*** RECORD EXTRACTS ***
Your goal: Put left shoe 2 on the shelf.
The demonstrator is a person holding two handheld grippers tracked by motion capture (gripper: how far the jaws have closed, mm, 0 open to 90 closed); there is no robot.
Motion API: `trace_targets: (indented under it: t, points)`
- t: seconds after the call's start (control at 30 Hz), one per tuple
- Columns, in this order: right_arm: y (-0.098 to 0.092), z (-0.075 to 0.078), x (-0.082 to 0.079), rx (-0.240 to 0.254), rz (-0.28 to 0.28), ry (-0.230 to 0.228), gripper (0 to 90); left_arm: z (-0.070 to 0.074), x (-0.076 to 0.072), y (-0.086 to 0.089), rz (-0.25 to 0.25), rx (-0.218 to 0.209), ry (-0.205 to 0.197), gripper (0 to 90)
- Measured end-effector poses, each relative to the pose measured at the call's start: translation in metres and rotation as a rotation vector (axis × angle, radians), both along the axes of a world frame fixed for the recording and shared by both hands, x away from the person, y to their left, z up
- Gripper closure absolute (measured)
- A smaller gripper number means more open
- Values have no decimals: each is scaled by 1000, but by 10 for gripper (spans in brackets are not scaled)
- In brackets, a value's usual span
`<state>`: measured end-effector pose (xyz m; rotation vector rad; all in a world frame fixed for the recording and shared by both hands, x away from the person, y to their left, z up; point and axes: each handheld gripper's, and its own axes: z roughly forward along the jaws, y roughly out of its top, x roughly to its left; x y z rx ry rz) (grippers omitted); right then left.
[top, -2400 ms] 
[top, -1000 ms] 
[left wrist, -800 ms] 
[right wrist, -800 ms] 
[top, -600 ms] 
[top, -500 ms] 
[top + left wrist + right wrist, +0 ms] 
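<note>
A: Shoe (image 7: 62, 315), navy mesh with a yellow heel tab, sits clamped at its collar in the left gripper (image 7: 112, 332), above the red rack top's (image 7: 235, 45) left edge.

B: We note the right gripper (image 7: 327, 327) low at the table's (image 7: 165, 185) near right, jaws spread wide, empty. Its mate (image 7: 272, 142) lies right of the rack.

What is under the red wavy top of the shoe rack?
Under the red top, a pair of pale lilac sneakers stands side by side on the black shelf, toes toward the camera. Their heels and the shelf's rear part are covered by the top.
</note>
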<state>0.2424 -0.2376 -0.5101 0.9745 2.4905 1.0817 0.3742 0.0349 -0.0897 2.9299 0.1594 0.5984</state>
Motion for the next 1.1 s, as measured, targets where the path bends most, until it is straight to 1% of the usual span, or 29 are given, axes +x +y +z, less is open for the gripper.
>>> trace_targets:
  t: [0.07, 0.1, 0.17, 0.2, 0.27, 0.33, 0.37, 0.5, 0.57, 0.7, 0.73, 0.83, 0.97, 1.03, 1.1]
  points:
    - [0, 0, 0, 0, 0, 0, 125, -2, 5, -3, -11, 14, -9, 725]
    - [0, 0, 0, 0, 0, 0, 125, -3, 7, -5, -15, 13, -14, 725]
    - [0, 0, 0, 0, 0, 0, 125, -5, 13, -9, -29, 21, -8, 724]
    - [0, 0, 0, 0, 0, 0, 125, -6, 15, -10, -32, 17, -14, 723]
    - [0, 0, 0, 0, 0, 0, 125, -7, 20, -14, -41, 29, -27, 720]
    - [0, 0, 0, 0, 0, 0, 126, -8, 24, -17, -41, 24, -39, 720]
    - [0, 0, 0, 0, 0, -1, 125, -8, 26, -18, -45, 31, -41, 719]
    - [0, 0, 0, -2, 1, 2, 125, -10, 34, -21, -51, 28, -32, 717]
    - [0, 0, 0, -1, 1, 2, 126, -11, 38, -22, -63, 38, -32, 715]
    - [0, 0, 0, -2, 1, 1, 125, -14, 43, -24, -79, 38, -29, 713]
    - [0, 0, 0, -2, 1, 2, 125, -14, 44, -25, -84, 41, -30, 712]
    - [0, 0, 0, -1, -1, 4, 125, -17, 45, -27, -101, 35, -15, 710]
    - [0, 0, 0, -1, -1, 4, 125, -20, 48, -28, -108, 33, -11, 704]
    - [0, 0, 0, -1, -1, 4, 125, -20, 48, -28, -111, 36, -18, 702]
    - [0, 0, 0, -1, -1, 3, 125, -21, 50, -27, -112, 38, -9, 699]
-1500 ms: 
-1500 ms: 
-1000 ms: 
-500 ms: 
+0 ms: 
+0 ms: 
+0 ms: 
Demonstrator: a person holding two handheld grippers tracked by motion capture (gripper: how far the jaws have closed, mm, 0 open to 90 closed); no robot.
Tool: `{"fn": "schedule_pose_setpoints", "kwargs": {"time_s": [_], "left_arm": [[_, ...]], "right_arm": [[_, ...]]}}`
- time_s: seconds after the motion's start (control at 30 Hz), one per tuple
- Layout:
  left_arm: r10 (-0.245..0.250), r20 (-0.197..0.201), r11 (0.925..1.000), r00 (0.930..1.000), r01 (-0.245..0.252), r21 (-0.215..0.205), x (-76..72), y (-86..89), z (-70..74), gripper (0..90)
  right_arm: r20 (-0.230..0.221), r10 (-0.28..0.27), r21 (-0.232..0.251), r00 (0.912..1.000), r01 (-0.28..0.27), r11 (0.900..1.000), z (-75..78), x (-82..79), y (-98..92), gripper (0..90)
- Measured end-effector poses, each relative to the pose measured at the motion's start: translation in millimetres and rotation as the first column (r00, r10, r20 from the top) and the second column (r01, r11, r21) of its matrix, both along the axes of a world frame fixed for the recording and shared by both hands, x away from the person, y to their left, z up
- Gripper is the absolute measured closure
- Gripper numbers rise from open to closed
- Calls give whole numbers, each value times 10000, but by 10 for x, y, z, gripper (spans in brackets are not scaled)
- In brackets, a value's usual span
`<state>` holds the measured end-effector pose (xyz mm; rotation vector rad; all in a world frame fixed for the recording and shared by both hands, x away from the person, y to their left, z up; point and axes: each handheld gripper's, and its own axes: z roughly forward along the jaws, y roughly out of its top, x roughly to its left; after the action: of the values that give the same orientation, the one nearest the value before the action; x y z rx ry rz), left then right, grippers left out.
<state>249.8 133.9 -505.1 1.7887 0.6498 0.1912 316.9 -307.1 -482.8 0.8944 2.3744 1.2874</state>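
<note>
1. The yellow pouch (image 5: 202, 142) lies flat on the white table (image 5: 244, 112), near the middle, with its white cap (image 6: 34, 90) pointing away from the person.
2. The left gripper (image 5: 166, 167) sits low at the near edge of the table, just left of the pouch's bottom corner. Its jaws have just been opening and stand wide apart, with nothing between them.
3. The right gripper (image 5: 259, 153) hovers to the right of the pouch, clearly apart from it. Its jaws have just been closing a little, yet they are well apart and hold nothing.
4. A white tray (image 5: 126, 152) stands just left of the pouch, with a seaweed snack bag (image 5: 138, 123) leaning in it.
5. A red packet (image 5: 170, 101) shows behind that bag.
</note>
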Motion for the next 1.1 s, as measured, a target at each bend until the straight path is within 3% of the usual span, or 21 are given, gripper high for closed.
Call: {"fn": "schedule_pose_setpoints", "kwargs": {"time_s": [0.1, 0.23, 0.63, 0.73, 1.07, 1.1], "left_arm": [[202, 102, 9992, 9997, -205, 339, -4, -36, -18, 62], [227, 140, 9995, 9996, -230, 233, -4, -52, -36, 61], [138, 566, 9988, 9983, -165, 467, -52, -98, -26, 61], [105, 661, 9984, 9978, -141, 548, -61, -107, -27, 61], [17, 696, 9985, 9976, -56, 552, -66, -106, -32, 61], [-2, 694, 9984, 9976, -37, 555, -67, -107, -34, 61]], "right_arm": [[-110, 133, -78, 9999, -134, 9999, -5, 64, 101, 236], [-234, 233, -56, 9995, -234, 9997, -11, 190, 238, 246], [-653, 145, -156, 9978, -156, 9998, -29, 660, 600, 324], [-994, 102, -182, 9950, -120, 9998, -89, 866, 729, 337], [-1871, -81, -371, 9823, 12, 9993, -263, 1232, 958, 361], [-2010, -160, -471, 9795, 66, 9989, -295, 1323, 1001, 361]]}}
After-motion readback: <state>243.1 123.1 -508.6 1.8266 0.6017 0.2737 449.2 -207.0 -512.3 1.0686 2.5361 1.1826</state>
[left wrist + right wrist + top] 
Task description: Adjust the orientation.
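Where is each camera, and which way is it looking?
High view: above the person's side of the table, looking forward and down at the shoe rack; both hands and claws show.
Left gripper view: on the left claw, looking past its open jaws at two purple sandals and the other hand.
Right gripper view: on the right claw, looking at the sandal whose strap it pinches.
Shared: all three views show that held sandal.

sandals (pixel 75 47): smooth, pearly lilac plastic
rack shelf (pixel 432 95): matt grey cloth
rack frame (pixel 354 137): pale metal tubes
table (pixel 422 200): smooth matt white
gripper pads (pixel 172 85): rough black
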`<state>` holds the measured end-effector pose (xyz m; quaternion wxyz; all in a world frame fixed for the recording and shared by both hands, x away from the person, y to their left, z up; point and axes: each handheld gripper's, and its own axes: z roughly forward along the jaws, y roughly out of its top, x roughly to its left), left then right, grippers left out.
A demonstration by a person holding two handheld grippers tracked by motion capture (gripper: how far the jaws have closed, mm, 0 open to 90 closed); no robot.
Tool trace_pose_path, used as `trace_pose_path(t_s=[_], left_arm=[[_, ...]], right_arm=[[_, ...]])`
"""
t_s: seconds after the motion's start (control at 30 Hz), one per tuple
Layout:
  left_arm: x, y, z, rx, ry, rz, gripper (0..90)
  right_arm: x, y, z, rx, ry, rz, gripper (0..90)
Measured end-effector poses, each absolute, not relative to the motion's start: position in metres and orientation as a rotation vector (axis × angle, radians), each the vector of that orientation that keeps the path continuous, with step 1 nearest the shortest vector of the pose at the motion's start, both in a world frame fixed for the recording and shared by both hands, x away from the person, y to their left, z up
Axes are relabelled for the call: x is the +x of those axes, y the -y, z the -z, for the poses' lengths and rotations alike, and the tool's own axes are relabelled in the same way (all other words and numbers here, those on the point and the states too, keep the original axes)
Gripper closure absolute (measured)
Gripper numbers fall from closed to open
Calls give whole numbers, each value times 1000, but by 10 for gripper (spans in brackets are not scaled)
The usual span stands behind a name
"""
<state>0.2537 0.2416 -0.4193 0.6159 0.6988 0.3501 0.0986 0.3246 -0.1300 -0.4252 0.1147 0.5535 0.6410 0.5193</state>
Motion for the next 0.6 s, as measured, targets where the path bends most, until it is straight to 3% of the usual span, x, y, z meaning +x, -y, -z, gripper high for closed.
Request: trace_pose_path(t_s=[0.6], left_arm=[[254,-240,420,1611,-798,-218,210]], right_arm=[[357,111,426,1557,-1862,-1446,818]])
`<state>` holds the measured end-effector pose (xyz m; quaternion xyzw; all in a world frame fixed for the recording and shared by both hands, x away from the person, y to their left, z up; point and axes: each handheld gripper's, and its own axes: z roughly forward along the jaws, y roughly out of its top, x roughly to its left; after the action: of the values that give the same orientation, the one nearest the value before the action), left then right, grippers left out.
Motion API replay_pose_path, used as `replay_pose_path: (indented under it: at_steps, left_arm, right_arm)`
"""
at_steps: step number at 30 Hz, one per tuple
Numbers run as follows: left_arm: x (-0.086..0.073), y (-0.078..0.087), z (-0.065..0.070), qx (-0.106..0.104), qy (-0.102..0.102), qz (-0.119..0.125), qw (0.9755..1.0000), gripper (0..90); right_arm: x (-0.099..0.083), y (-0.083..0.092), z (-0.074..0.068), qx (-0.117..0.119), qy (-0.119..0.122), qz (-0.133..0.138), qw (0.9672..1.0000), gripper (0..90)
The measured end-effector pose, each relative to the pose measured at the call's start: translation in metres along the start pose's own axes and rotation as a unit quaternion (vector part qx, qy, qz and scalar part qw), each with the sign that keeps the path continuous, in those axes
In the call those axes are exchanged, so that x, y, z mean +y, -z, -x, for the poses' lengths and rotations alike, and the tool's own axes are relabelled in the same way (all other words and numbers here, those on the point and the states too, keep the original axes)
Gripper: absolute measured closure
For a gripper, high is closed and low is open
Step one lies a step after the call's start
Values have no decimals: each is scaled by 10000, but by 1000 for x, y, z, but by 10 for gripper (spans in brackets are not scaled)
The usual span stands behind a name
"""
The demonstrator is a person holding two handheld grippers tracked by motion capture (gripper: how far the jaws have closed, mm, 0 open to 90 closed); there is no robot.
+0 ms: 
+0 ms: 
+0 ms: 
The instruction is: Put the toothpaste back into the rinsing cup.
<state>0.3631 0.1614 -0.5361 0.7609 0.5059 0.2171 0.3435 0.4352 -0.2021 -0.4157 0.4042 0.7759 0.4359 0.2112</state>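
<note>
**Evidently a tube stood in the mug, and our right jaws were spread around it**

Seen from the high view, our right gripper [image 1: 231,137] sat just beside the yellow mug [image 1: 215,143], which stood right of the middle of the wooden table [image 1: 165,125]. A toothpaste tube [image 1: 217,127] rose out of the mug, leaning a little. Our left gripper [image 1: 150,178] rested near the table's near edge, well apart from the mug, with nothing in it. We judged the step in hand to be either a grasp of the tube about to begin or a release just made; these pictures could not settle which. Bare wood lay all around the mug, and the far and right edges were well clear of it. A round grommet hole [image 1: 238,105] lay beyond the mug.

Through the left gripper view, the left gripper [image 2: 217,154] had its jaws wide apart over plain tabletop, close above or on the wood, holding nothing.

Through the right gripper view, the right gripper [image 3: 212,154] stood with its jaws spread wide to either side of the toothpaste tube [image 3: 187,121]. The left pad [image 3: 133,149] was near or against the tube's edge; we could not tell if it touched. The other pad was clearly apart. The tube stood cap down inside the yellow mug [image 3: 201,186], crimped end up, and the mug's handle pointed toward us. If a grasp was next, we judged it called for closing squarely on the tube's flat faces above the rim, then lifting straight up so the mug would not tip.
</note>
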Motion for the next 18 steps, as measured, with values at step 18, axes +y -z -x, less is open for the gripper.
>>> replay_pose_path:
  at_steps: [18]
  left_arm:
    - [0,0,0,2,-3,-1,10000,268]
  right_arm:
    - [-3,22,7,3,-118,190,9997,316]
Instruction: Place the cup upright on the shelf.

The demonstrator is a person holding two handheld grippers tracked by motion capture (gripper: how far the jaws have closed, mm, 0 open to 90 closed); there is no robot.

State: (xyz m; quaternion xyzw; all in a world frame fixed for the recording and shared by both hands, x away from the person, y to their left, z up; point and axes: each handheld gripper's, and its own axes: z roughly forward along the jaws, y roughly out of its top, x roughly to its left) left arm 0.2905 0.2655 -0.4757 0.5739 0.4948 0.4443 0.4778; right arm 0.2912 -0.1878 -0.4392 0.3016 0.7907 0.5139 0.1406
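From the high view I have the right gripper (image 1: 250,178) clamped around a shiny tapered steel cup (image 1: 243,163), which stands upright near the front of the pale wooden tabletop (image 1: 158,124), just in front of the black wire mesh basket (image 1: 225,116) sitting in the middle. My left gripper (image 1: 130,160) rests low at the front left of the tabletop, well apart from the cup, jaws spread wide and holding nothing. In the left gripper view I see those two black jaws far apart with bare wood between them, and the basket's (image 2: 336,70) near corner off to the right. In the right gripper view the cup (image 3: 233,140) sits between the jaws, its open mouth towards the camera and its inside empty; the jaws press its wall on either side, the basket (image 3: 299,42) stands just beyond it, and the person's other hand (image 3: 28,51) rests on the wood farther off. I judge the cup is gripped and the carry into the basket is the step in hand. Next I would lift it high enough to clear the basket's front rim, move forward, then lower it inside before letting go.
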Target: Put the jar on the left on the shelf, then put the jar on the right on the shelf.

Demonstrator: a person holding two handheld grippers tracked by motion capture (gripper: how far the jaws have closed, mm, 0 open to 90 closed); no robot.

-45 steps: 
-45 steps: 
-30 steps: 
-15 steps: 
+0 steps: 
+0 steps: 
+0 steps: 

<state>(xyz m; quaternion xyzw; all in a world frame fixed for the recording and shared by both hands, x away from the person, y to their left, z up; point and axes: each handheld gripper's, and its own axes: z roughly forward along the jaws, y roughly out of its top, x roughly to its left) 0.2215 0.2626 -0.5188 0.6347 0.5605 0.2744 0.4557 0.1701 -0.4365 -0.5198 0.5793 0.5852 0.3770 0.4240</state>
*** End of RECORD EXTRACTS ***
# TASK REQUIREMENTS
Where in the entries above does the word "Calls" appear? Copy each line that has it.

# TASK RESULT
- Calls give whole numbers, each value times 10000, but by 10 for x, y, z, gripper (spans in brackets are not scaled)
Calls give whole numbers, each value times 1000, but by 10 for gripper (spans in brackets are not scaled)

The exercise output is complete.